## TASK DIRECTIONS
The expected output is the set of lines below beginning at the one that contains "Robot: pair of" and ending at the final line, reproduced exactly.
(Beginning of SOURCE RECORDS)
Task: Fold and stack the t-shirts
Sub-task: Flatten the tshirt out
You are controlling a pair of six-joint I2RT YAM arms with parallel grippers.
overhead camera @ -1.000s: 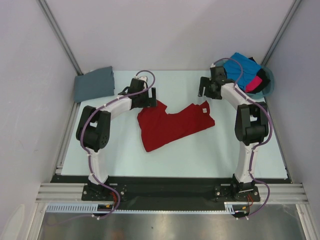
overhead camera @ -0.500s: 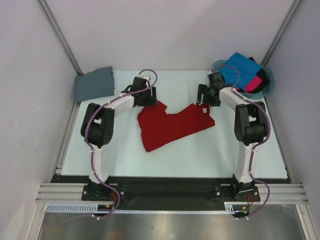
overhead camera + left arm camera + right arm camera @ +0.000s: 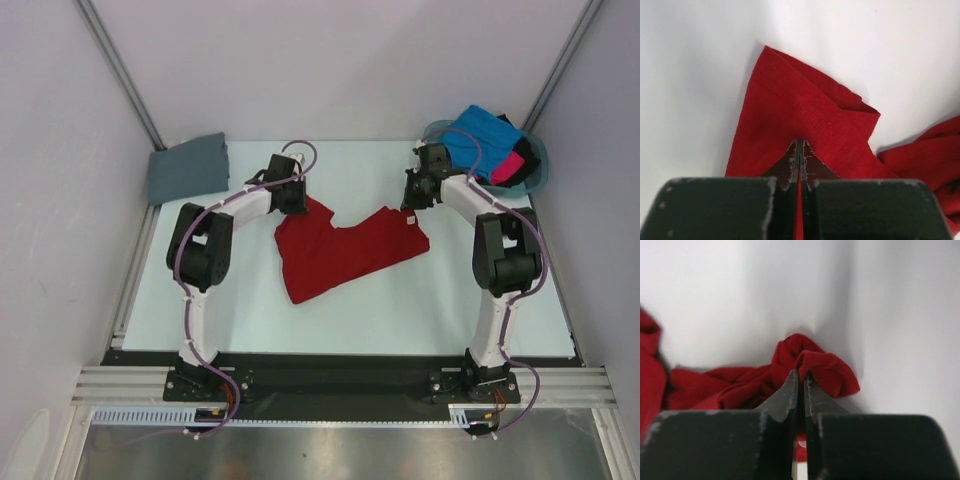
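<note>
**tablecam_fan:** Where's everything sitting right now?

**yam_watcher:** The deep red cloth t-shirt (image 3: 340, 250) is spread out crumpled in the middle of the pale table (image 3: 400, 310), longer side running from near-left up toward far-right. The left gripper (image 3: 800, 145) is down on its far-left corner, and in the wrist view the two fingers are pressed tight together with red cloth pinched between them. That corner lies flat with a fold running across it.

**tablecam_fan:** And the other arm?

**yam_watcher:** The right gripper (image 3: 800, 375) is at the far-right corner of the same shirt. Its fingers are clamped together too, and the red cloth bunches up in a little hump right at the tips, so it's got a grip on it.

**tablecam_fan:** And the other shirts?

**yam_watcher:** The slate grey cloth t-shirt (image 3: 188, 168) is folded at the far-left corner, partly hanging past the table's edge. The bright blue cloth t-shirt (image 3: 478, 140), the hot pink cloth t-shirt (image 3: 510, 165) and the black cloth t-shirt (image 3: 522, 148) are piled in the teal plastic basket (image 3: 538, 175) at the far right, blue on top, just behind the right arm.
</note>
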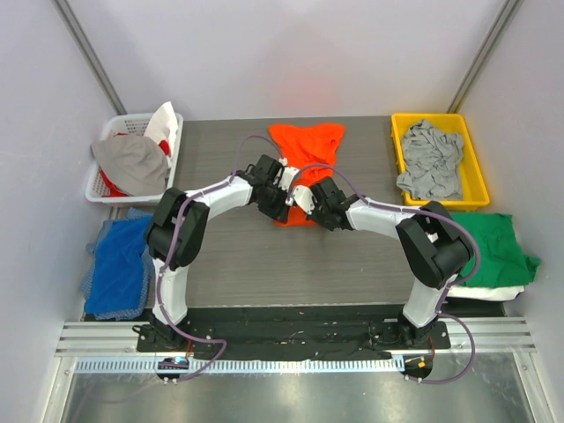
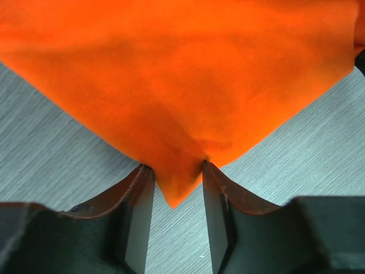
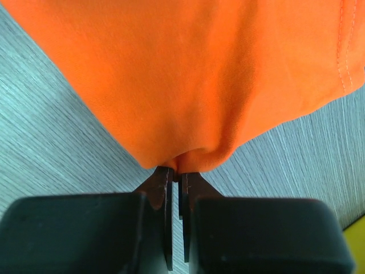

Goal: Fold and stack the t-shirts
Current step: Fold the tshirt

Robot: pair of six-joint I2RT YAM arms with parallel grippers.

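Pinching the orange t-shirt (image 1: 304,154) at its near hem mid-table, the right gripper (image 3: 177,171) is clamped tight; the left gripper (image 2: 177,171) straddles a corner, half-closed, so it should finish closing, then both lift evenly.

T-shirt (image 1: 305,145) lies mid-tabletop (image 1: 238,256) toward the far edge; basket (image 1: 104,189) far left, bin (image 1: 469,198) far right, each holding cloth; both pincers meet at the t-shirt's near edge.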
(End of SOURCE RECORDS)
## ANSWER SECTION
Robot: pair of six-joint I2RT YAM arms with parallel grippers.

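Pinching the orange t-shirt (image 1: 304,154) at its near hem mid-table, the right gripper (image 3: 177,171) is clamped tight; the left gripper (image 2: 177,171) straddles a corner, half-closed, so it should finish closing, then both lift evenly.

T-shirt (image 1: 305,145) lies mid-tabletop (image 1: 238,256) toward the far edge; basket (image 1: 104,189) far left, bin (image 1: 469,198) far right, each holding cloth; both pincers meet at the t-shirt's near edge.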

The answer given above is complete.